Lock down your finances

By Danielle van Wyk

There are quite a few things that may influence your personal finances. These include an economic recession, losing your job, not receiving your full salary, your company closing, or even a state of disaster in your country, such as the current lockdown due to the Covid 19-outbreak.

While these situations may be out of your control, there are steps you can take to ensure that you’re still managing your finances as best you can.

“Good financial management means being prepared for the worst of situations,” states Standard Bank.

While this is true, at Justmoney we believe it’s never too late to start cultivating healthy financial habits.

Tip: If you need to speak to a trusted financial consultant about your debt load, click here.

To get you started we have highlighted seven quick personal finance tips to ensure that you and yours are able to weather the storm:

1. Re-visit your budget

While this may not come as a surprise, it’s important to realise that your financial health is only as good as your budget. And as your situation alters, your budget should too.

This means taking the time to sit down and work through your income versus expenses again and seeing where you can adjust; re-evaluating your expenses and cutting what isn’t essential; and deciding how you can reallocate money towards your savings.

2. Review your bank statements

This is often something many people skip over but reviewing even just the last three months’ worth of bank statements can save you money in the long run.

Understanding where your money is going is a big part of effective financial management. So, make the time, pull your statements, and go through them. Pay specific attention to your bank charges and transaction fees, and debit-orders. 

People often find that they’re being double debited or that debit orders aren’t correctly accounted for. This can result in being charged extra in interest in the long run or taking longer to pay off the debt.

3. Declutter your finances

Task yourself with cleaning up your banking profile and reorganising your filing system.

Consider throwing out unnecessary documents and effectively filing important ones or maybe even going digital and scanning and filing all your necessary documents to store online.

Spend time with your online profile and finally delete those old beneficiaries you’ve been meaning to.
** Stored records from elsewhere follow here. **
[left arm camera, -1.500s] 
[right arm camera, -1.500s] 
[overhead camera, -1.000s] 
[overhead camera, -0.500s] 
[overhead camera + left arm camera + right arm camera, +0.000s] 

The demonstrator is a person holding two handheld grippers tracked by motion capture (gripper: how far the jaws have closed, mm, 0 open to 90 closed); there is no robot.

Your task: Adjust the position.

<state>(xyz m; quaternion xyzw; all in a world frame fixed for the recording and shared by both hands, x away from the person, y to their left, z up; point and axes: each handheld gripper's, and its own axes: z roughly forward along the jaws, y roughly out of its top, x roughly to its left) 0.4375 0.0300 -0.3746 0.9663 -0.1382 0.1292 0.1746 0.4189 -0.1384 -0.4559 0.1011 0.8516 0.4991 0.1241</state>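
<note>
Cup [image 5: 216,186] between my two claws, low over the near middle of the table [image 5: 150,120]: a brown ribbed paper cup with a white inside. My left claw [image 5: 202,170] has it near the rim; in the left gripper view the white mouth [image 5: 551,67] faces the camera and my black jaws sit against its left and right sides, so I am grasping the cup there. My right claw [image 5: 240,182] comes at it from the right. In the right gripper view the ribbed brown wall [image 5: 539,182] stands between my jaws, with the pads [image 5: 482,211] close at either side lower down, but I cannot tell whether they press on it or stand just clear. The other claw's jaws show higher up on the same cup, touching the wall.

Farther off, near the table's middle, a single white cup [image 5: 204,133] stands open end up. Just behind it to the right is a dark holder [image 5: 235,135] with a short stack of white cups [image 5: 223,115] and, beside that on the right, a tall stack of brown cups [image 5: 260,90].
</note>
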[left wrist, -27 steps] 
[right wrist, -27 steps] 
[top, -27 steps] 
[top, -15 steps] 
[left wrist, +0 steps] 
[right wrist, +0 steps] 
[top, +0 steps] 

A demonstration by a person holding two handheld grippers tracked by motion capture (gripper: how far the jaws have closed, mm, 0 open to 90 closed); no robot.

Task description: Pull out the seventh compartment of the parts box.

Also ensure that your passwords are secure, and your cards properly linked. Once you get started you may find quite a bit that needs doing.
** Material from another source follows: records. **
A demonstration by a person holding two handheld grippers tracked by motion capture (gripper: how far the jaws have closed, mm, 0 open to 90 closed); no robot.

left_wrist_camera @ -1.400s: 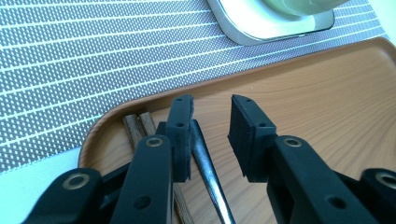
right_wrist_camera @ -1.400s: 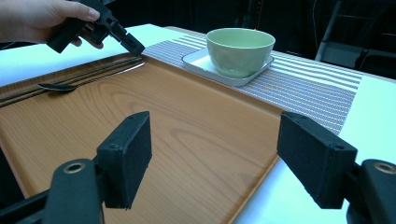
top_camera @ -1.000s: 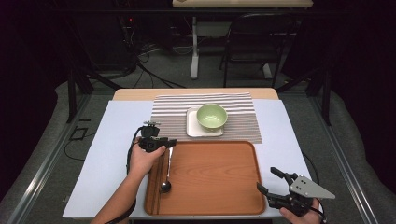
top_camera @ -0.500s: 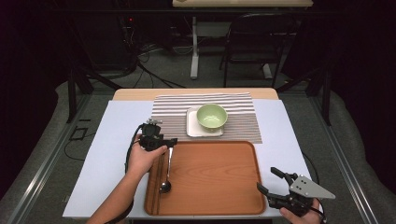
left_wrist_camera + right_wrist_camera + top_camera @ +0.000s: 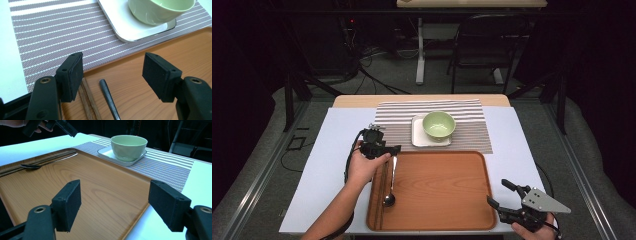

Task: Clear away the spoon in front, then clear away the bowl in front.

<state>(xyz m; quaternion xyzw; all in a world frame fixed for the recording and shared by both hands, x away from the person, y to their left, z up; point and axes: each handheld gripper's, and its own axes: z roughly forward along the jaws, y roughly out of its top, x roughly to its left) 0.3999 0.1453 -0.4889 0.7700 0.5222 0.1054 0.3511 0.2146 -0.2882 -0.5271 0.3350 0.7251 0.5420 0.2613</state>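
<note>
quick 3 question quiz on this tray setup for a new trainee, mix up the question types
1. True or false: the spoon lies on the wooden tray.
2. What does the green bowl stand on? A) the tray B) a white square plate C) the bare table
3. Fill in: the left gripper is ____, with nothing between its pads.

Key
1. True: it lies along the tray's left edge, beside the chopsticks.
2. B: the white plate sits on the striped placemat.
3. Open: its jaws have just been opening, above the spoon handle. The right gripper is open too.
</note>
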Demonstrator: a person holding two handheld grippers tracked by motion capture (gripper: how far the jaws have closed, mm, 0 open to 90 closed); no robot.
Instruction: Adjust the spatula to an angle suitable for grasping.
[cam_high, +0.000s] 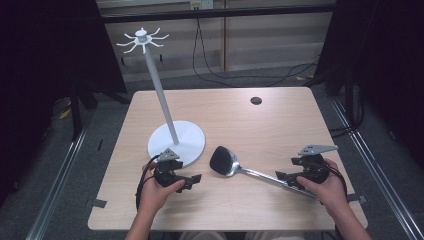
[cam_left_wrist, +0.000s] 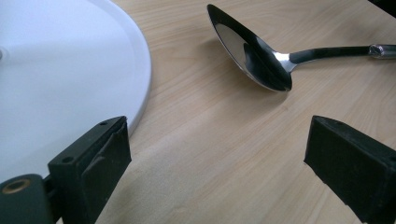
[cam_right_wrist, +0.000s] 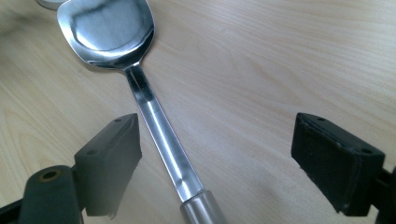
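So on the tabletop (cam_high: 280, 120), the hook stand (cam_high: 176, 141) sits left of centre, its pole rising from the base. The spatula (cam_high: 235, 166) lies just right of that base, head toward the stand, handle running off to the right and toward me. My left gripper (cam_high: 189, 182) is right in front of the base. My right gripper (cam_high: 286, 178) sits over the spatula's handle, which passes between its jaws.

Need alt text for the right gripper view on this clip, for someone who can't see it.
A metal spatula lies on a light wooden table, its shiny blade at the top left and its handle running down between the right gripper's two black jaws, which stand wide open. The handle lies near the left jaw, not gripped.
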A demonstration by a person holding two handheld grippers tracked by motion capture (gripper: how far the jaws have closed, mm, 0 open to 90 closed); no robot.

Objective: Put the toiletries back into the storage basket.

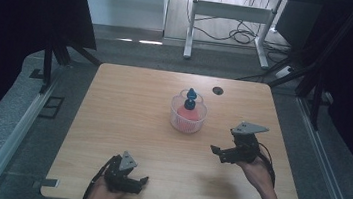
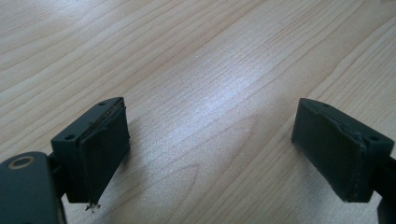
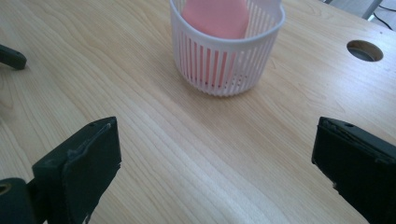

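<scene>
Item: white basket (image 1: 188, 117) holding pink object (image 1: 188, 114). Our right gripper (image 1: 220, 152) and left gripper (image 1: 137, 184) both gape empty. Hazard, we judge: nudging tips the light basket.

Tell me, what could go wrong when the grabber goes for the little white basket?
The white basket looks light, so the open right gripper might push it along the table rather than catch it. The pink bottle with its blue cap stands taller than the rim, so a bump might tip it. The basket's thin slats might bend if squeezed hard.
</scene>
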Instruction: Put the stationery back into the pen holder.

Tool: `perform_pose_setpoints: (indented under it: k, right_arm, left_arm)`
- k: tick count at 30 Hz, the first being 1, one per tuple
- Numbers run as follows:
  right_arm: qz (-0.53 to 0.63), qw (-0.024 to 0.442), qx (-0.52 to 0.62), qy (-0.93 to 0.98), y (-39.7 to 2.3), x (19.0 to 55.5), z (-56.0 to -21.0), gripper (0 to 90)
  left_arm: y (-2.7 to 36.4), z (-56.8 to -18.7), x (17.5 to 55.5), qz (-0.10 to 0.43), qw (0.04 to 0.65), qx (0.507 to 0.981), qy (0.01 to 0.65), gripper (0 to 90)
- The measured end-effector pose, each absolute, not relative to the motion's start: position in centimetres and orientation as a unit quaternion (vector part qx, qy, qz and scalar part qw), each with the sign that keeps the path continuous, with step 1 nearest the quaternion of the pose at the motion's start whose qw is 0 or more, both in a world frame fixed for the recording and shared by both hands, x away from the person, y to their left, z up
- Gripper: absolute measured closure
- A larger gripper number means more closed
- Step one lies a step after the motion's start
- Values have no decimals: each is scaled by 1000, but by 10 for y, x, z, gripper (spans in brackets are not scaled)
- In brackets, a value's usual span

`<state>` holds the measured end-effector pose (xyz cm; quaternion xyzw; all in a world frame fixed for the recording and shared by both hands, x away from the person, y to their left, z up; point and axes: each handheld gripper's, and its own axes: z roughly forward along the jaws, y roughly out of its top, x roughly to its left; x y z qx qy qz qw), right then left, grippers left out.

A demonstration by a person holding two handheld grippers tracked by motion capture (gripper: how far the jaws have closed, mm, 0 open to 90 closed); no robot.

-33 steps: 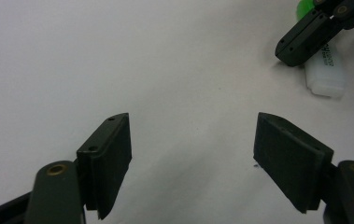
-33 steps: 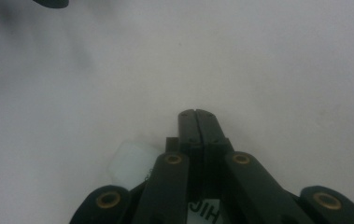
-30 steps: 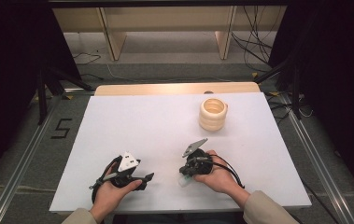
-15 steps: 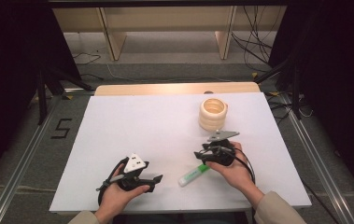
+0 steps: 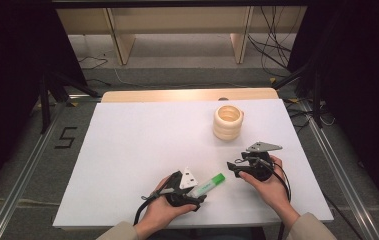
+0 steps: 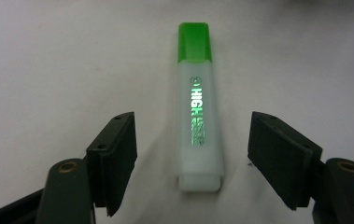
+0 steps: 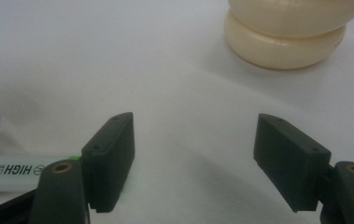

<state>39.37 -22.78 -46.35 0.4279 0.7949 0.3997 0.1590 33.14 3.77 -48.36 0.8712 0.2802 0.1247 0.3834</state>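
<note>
One item in hand: highlighter (image 5: pixel 207 185), green cap, translucent white barrel, lying flat on the white bench (image 5: pixel 142 135). All places below are given from the highlighter.

Left of it, at the barrel's blunt tail: left gripper (image 5: pixel 193 198). Its fingers (image 6: pixel 114 158) stand spread either side of the barrel, not touching it, and have just been closing in, with the highlighter between them and gaps on both sides.

The highlighter itself: cap end pointing away from the left gripper, toward the right one. Judged light, rigid plastic, smooth and somewhat slippery; not fragile. The flat-sided barrel should sit steady between flat pads. Best hold, by judgement, is across the printed middle of the barrel, well back from the cap, which could pull off or slip. A grip at the very tail risks it pivoting or squirting out forward.

Right of it, near the cap end but clear of it: right gripper (image 5: pixel 237 167), fingers (image 7: pixel 110 156) spread with nothing between them, having just been opening.

Farther right and beyond, well apart: cream ringed holder (image 5: pixel 228 121), upright on the bench, untouched.
</note>
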Motion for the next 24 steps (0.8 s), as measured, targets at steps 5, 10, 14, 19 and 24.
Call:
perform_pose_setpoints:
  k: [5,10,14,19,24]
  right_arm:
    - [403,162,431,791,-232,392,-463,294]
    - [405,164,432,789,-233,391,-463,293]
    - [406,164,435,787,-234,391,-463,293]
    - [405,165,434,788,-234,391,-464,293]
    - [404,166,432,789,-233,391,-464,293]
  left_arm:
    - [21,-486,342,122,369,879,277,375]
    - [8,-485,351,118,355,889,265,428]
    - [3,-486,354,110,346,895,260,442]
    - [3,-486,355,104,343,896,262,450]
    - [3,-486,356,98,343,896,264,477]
4. Re-evaluate your financial goals 

Whether it’s you on your own or with a spouse it’s never a waste of time to re-evaluate your financial goals and whether you’re still on track in achieving them.

A good place to start is to measure your goals against what’s important to you and the future you envisioned. Then take stock of what you need in order to get there.

For many people setting financial goals is the easy part but maintaining them is where the difficulty arises. Therefore, ensure that your goals are achievable and realistic.

5. Save, save, save

None of us are assured of tomorrow, or our jobs, or the stability of our economy on any given day.

Trusted financial advisors will tell you that this is why you need a good emergency fund.

At the very least it’s always good to have at least six months of your salary saved up. If you need help in setting up an emergency fund or comprehensive savings plan, then contact your bank or click here for advice.

6. Get help with your debt

If you find yourself unable to meet your financial agreements it may be time to enlist professional help.

This will not only free up some of your cash-flow but ensure that you’re actively paying your debt off in the most manageable way. It will also ensure that you won’t have to deal with your creditors anymore. Your assets will also be legally protected.  

To get started, click here.

7. Take advantage of loyalty programmes

You may know when to swipe your card, but are you optimising your points and your earning potential.

Take the time to understand your loyalty programmes and whether it’s even worth having, and how you can maximise its benefits. This can help you save money in the long run.